Return all lines of the records that contain the word "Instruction".

Segment Start: The records

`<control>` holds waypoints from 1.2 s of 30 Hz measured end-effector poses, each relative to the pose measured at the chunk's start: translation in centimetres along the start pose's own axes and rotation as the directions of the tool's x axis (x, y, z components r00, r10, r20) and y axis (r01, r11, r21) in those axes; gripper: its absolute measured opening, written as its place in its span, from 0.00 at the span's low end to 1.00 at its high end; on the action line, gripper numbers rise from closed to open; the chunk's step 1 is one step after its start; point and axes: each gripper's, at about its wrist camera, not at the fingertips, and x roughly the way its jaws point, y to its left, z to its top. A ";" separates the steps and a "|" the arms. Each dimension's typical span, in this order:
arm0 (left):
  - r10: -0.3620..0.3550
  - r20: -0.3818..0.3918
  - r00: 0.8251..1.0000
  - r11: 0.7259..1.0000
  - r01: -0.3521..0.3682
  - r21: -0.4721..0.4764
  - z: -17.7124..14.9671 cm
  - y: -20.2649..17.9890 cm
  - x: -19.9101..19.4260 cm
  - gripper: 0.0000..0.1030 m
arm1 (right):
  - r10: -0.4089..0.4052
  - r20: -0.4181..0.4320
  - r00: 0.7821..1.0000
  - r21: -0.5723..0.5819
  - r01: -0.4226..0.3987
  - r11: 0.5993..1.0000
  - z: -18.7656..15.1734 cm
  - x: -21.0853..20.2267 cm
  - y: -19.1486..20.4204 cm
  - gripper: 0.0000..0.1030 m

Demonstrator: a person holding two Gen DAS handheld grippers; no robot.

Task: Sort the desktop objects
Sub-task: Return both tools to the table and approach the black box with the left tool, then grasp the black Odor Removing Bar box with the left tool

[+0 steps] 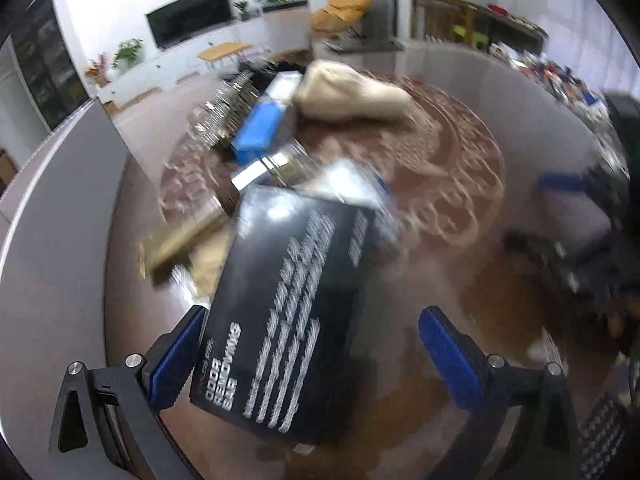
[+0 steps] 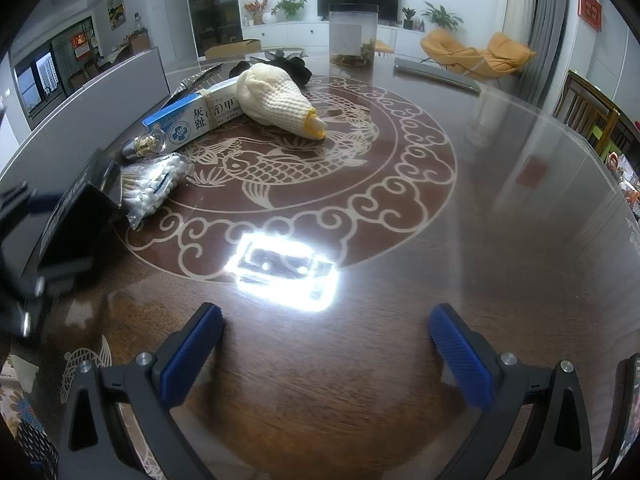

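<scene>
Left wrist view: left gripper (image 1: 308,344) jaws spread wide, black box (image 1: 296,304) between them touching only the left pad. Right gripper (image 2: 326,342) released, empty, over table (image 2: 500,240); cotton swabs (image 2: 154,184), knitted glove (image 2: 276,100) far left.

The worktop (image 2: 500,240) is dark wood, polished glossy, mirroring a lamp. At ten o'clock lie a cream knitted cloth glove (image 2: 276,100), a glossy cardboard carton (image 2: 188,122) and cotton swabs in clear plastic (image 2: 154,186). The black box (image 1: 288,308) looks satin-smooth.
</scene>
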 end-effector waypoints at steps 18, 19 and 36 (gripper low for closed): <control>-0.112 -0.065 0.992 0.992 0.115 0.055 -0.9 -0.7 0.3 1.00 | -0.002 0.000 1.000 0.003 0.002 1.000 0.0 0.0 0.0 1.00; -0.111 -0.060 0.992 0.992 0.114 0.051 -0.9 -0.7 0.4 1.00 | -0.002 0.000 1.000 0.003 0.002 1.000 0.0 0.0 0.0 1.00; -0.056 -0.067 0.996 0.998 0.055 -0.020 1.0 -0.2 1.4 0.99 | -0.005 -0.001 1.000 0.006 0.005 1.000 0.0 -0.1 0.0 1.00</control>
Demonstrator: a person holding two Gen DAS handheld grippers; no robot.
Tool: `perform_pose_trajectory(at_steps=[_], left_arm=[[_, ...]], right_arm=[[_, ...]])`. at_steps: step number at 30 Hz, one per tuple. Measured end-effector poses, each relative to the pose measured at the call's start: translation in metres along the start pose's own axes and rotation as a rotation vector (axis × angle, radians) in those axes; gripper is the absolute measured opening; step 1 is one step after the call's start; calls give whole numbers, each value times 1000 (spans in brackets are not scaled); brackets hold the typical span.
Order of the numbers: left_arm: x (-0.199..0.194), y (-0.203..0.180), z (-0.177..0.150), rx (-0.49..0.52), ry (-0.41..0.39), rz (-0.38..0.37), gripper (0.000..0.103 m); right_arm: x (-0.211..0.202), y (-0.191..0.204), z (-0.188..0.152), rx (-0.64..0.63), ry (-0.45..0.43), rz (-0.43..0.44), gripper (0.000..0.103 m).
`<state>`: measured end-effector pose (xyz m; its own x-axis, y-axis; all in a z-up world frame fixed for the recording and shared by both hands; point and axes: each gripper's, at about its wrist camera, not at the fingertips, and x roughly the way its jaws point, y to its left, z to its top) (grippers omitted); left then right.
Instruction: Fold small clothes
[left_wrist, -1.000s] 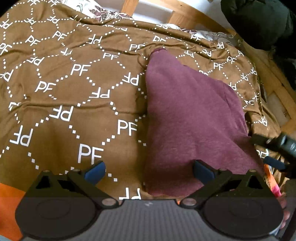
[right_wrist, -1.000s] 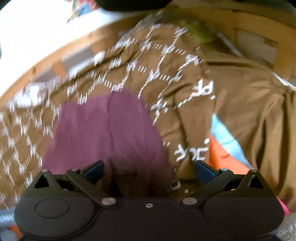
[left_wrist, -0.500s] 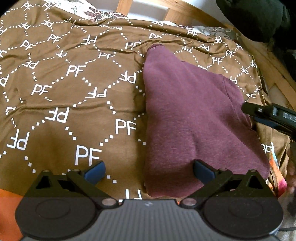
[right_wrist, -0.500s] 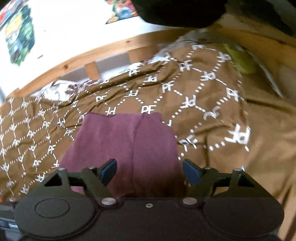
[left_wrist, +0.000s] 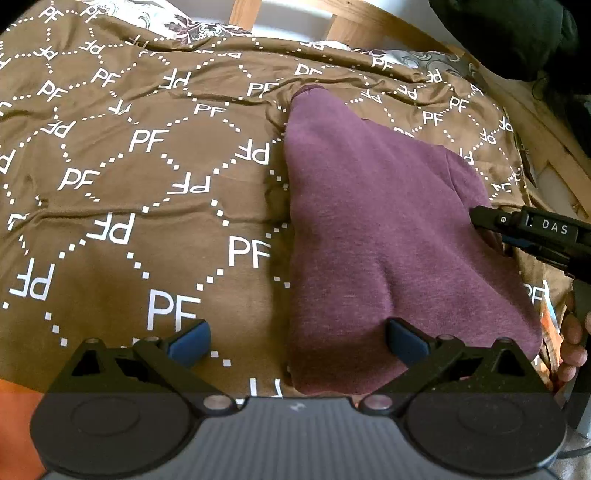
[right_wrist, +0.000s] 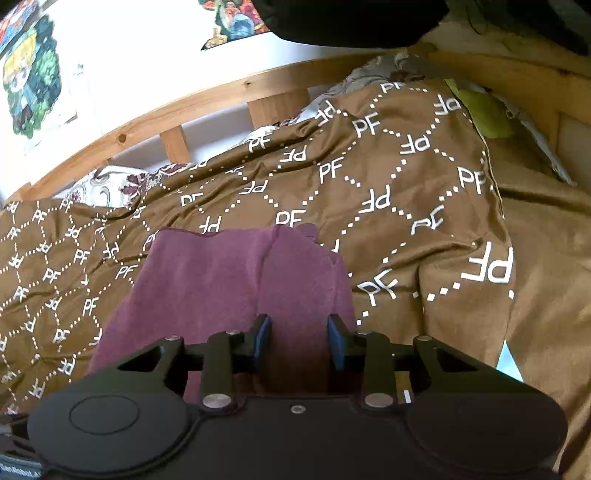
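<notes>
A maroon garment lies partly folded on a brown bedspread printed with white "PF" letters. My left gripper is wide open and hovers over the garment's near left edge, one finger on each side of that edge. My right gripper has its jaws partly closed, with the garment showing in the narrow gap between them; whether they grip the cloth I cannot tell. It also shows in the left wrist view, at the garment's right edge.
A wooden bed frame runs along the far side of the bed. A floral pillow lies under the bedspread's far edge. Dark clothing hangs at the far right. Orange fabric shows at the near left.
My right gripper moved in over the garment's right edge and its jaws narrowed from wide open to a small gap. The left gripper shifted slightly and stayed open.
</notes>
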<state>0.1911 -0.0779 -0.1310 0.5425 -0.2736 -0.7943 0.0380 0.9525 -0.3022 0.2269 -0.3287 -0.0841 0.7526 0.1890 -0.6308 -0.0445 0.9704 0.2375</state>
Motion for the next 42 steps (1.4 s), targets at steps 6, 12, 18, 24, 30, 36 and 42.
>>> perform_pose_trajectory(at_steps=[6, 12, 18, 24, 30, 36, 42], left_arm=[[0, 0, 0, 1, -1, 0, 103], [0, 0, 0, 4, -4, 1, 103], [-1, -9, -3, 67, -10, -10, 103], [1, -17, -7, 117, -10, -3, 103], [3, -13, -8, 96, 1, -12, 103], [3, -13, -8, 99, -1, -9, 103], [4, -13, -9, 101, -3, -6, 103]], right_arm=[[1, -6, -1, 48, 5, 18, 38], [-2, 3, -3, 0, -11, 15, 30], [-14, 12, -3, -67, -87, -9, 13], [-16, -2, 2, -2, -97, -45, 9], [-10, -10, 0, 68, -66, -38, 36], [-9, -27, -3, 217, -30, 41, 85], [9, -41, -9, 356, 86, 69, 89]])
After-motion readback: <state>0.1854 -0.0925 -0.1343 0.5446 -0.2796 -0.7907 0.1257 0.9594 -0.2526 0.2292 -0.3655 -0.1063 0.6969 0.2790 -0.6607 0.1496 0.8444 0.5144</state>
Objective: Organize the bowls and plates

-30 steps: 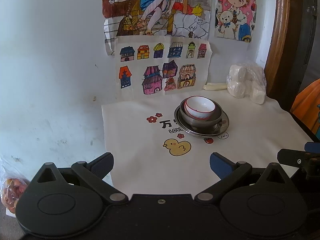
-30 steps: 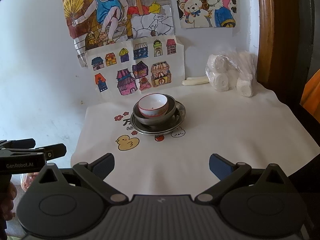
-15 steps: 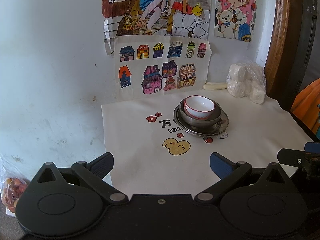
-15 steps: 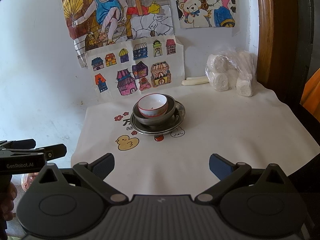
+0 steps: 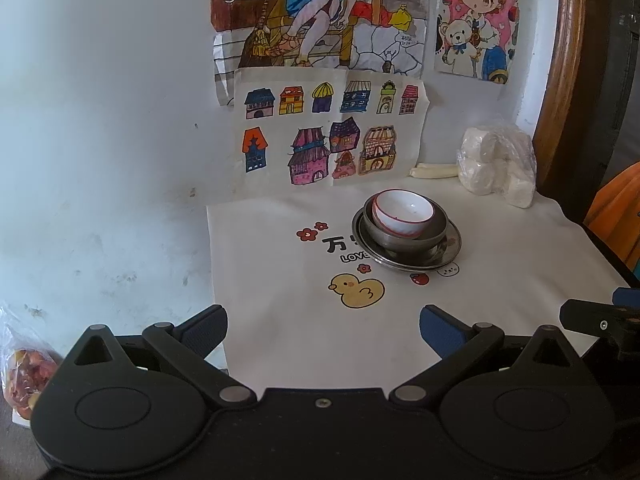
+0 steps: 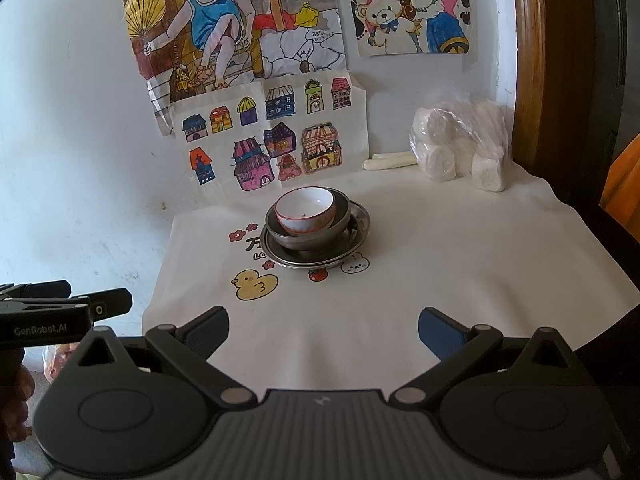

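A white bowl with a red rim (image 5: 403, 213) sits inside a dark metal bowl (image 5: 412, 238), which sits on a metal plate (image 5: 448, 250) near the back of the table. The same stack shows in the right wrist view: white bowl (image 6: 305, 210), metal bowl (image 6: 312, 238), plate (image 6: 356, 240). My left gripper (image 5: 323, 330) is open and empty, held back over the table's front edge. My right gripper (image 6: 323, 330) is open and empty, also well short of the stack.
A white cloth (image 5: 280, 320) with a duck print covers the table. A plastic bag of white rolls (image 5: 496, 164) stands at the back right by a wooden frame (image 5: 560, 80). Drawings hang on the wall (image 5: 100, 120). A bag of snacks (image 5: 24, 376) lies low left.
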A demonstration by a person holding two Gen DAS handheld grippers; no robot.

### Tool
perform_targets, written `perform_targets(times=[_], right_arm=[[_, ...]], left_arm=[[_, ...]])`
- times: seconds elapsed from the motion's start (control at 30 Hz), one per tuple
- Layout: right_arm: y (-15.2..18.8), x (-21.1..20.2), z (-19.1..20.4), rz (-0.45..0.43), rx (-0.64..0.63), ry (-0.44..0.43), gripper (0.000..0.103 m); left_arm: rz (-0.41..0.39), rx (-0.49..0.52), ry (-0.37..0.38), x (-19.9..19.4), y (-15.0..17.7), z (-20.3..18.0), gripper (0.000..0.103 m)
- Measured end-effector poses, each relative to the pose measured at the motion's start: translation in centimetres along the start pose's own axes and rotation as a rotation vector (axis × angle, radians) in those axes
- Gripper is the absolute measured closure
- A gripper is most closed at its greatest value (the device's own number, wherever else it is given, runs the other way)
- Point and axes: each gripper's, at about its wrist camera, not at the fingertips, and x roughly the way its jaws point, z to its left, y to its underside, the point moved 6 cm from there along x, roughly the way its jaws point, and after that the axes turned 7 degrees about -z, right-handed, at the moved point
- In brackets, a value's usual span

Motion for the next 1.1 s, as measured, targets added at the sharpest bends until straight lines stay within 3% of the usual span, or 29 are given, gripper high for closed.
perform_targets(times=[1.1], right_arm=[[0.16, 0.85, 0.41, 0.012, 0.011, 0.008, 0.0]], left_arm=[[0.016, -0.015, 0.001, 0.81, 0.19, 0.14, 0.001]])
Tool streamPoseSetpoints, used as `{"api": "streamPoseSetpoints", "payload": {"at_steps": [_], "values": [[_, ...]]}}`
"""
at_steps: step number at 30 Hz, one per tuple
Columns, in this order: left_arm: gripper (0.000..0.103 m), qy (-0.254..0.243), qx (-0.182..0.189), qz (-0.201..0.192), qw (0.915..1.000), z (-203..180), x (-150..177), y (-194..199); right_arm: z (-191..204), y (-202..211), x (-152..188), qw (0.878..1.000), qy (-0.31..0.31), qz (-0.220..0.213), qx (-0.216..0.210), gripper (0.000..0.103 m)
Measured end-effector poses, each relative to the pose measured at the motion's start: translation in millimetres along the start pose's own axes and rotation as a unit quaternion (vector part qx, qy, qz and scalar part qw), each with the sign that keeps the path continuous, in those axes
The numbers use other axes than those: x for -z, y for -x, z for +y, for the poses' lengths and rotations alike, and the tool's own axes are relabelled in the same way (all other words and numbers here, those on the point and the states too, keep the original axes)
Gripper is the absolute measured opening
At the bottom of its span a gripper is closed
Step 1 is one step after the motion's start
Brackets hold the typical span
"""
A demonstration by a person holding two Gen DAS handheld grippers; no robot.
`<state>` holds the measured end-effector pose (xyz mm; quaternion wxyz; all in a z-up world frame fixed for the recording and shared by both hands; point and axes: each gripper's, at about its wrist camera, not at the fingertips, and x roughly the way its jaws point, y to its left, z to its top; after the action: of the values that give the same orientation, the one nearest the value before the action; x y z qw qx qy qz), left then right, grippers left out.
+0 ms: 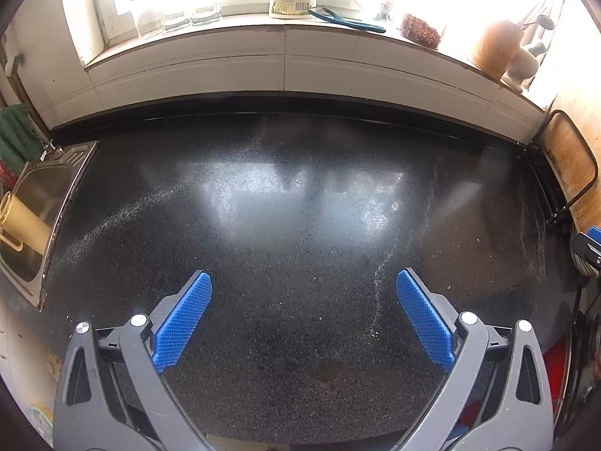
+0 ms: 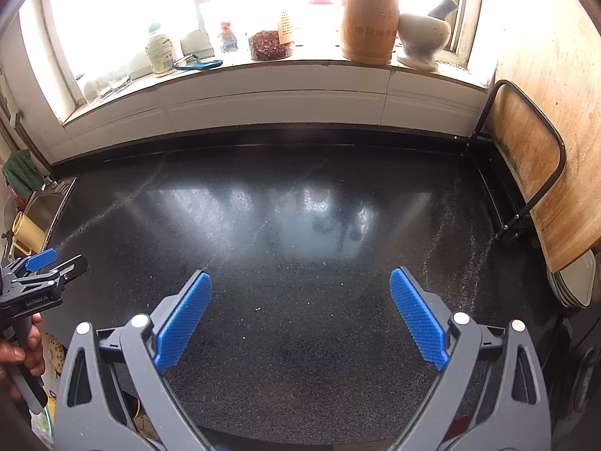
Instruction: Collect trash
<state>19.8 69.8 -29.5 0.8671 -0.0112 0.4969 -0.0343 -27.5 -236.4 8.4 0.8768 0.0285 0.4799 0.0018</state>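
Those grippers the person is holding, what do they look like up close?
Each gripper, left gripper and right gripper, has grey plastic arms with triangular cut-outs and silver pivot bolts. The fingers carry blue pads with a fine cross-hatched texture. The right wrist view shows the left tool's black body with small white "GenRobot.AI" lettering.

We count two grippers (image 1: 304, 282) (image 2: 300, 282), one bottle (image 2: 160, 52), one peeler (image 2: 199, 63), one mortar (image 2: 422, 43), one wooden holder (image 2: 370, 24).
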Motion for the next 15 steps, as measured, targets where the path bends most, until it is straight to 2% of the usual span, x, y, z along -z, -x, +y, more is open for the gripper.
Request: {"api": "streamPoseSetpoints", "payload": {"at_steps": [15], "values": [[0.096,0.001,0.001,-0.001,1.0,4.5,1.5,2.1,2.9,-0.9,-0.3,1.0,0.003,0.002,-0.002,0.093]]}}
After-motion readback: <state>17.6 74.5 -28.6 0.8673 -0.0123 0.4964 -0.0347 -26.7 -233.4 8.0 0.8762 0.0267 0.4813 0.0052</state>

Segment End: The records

▸ Task output:
Instruction: Fold small clothes
Instruction: Collect trash

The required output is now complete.